Ne serait-ce que parce que la Banque centrale européenne inonde les marchés de 60 milliards d’euros tous les mois dans le cadre de sa politique dite « d’assouplissement quantitatif », mais aussi parce que, malgré la baisse de leur taux de rémunération, 100 milliards d’euros d’encours du livret A et du livret de développement durable sont disponibles pour répondre aux besoins de financement de nos entreprises !
Comparons donc les sommes levées grâce aux PEA, à l’ISF-PME ou à la loi Madelin, à l’encours des livrets défiscalisés et le coût de la dépense fiscale associée.
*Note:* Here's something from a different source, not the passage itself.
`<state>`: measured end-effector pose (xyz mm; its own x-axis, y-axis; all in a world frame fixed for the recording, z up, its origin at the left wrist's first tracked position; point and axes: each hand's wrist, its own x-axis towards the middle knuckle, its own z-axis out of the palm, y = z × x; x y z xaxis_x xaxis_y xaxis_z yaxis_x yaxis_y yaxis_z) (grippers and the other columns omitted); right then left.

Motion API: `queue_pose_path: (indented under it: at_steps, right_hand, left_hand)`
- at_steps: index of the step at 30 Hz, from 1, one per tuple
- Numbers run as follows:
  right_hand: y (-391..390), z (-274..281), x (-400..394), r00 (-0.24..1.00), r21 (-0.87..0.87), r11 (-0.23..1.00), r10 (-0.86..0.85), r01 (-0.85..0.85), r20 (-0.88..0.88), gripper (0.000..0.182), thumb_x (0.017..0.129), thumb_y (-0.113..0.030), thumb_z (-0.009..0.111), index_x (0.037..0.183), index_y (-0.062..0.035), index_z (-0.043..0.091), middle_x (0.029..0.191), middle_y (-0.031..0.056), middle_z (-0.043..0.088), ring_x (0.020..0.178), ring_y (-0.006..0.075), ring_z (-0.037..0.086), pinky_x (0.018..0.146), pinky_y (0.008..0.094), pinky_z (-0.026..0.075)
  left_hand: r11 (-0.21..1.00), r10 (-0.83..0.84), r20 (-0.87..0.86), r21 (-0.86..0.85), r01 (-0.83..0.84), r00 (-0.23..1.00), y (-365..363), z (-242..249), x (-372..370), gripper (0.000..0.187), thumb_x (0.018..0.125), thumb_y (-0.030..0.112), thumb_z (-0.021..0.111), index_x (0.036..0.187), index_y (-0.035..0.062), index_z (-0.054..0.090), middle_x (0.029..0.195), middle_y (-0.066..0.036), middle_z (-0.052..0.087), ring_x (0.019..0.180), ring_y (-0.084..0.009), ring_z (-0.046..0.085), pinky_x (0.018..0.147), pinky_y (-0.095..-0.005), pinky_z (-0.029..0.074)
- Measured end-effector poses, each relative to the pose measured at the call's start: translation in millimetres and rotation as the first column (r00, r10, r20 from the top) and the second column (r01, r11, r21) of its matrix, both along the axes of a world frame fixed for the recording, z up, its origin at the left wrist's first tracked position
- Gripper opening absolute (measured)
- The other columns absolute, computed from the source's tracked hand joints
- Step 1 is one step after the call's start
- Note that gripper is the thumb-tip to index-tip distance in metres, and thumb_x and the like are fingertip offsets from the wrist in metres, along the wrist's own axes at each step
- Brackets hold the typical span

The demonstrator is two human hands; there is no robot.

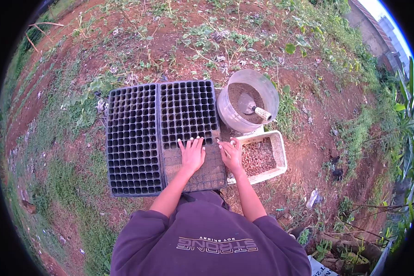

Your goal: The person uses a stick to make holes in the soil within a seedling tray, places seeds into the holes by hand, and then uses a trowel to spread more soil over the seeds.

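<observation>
Two black seedling trays lie side by side on the ground before me. The left tray [133, 138] shows rows of dark hollow cells. In the right tray [188, 108], the far cells are dark, while brown soil [172, 161] covers the near part. My left hand [193, 154] rests palm down where the soil meets the dark cells, its fingers spread. At that tray's right edge is my right hand [231, 155], fingers bent and tips apart, beside the pale basket [281, 154]. No object shows in either hand; the right palm is hidden.
A translucent bucket [230, 112] of soil stands beyond the basket, with a light-handled trowel [261, 112] in it. Small brown pieces [257, 156], perhaps seeds, lie in the basket. Weeds and red earth surround everything. A wall [365, 30] rises at the far right.
</observation>
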<state>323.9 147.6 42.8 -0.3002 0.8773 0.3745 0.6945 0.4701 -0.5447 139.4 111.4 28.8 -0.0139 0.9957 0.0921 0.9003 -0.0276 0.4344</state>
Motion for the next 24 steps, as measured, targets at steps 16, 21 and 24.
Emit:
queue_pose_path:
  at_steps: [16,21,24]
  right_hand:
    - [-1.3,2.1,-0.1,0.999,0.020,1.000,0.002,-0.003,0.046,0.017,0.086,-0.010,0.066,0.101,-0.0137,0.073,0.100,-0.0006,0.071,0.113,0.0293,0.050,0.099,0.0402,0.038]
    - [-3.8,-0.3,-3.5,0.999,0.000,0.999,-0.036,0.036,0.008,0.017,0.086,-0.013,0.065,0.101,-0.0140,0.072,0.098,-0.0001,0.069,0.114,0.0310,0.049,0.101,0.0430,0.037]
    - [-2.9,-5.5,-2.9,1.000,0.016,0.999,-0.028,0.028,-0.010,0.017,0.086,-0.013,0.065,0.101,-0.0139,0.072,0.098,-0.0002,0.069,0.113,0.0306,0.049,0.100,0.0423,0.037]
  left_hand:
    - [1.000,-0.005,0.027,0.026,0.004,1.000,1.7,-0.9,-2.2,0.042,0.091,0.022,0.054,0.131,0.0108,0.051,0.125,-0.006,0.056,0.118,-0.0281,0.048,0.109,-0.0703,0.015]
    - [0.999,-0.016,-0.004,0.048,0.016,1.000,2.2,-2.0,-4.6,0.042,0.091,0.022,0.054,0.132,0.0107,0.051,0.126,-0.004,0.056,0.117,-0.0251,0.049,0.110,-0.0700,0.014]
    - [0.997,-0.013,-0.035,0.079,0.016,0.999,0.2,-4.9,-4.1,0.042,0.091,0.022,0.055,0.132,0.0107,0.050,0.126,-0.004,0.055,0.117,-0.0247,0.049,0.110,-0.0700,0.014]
Nous pouvons même imaginer mettre en circulation un nouveau livret d’épargne défiscalisé, qui serait destiné à la transition énergétique et qui pourrait, par exemple, financer les travaux d’isolation et de performance énergétique des logements des particuliers, certaines grandes opérations d’infrastructure proposant une alternative à la route, ou encore l’acquisition de véhicules peu polluants, hybrides ou encore électriques.
Nous n’avons pas déposé d’amendement pour défendre cette proposition, mais nous ne manquerons pas d’y revenir et souhaitions, dès ce jour, mettre le sujet en débat.
Pour le reste, outre quelques sujets sur lesquels nous nous positionnerons face aux intentions de M. le rapporteur général, nous attendons de voir ce qu’il adviendra de nos amendements dans le débat pour faire évoluer notre opposition de fond à l’adoption de ce texte ! (Applaudissements sur les travées du groupe CRC.)